As if turning thirty, getting engaged, and moving into a new place wasn’t enough, I also – on the off-chance anyone reading this site doesn’t know – got a TV show up and running on ABC2. It was called The Bazura Project and it was about movies. (And if you’re in Australia, all six episodes are being repeated from tonight until the 30th! 9pm on ABC2.)
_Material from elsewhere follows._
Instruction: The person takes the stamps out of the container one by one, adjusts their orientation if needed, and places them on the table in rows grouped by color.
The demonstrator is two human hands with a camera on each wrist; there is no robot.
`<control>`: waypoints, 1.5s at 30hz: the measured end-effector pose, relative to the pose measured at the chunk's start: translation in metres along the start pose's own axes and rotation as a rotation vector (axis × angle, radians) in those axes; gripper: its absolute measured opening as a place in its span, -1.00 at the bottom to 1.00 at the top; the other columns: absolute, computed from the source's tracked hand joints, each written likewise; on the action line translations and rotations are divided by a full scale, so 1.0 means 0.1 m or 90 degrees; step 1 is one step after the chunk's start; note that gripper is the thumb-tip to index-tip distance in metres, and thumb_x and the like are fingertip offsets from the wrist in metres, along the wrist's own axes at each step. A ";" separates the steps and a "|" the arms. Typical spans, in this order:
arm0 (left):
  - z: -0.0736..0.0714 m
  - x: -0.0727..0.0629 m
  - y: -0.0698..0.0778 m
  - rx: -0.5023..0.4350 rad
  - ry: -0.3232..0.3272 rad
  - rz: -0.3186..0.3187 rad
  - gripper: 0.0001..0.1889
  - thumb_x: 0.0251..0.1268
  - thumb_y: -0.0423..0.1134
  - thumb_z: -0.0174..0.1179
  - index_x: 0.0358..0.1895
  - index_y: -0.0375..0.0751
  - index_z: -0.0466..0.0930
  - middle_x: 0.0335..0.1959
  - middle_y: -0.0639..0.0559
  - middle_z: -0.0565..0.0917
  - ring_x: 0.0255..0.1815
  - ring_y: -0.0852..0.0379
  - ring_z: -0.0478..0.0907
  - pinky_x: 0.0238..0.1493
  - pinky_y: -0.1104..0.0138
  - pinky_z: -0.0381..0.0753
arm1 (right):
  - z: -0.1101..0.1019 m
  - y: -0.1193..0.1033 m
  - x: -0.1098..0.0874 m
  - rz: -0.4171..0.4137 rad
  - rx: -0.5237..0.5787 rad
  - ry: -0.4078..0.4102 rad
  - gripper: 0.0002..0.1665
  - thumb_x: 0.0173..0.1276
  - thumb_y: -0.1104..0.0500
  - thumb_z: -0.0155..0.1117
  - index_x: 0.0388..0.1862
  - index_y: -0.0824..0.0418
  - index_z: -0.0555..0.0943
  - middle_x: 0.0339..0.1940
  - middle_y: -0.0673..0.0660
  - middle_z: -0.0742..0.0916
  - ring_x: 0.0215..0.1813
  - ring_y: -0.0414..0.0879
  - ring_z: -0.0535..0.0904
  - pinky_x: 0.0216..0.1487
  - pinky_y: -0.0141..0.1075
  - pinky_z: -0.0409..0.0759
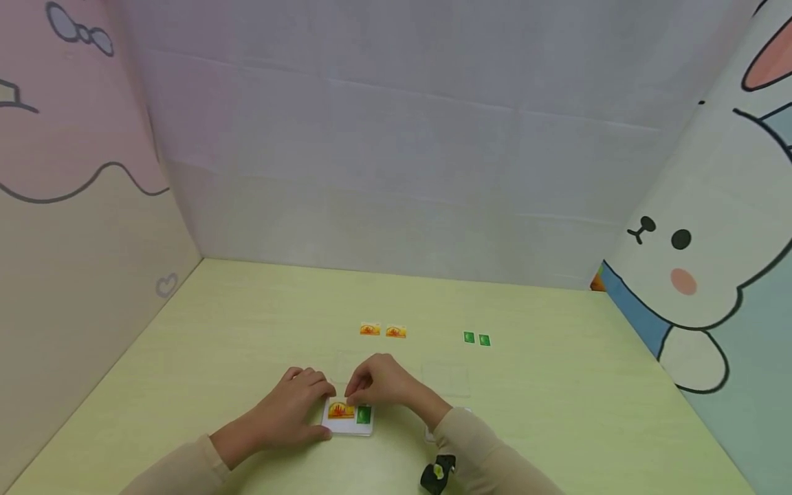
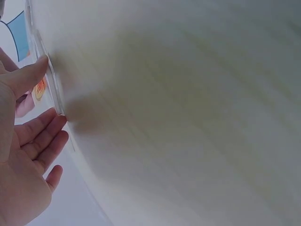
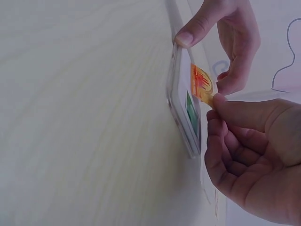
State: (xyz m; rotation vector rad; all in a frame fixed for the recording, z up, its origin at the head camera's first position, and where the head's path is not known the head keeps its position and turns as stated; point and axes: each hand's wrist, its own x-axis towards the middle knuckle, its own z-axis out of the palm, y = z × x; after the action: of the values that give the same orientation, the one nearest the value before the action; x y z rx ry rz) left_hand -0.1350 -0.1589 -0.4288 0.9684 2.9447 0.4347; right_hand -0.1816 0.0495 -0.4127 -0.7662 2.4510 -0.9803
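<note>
A flat white square case (image 1: pixel 351 430) with clear edges lies on the table in front of me. My left hand (image 1: pixel 291 412) holds it at its left side, thumb at the near corner and fingertips at the far one. An orange stamp-like picture piece (image 3: pixel 202 84) stands tilted on its white face, one edge lifted. My right hand (image 3: pixel 256 150) pinches the piece's free corner between thumb and forefinger. Beside it on the case lies a green stamp-like piece (image 1: pixel 364 414). In the left wrist view, the left thumb (image 2: pixel 33 75) and fingertips touch the case's edge.
Two orange pieces (image 1: pixel 383 331) and two green pieces (image 1: pixel 477 339) lie farther back on the table (image 1: pixel 272 295). Faint clear square covers (image 1: pixel 445 380) sit just beyond the hands. Another white case (image 1: pixel 429 435) is mostly hidden beneath the right sleeve, near a black object (image 1: pixel 436 476).
</note>
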 end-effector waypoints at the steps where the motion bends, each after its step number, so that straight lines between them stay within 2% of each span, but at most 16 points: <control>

It was a joy to make, but it was damn hard work, and it resulted in my biggest irony of the year: if you spend six months making a TV show about films, you have time to watch neither TV or films. Crazy, right? Somehow – in-between the intense shooting schedule, the intense post-production schedule, and the subsequent catching-up-on-life stuff – I did actually manage to see most of 2011’s films, even if I did have to forego my annual Melbourne International Film Festival marathon. (Last year I saw 65 films at MIFF alone, many of which have not been, and may never be, released. How many obscure gems was I forced to miss this year? I’ll never know.)

Funnily enough, the best things I saw on a cinema screen this year were not actually movies. They came from the NT Live*, the ongoing series of National Theatre plays filmed in the UK and beamed to cinemas around the world. I was floored by the minimalist “King Lear” with Derek Jacobi, delighted by the should-have-been-seventy-times-as-long “Fela!”, and blown away by the best interpretation of “Hamlet” I’ve ever seen (Rory Kinnear reinventing the role in a way I thought was impossible). But the best productions were Danny Boyle’s astonishing “Frankenstein” with Benedict Cumberbatch and Johnny Lee Miller, and – my favourite thing of 2011 – “One Man Two Guvnors”, adapted from “A Servant of Two Masters”. Nothing I saw all year was as consistently entertaining, hilarious and addictive as Nicholas Hytner’s play. I saw it twice, and I’m praying I’ll be able to see it again.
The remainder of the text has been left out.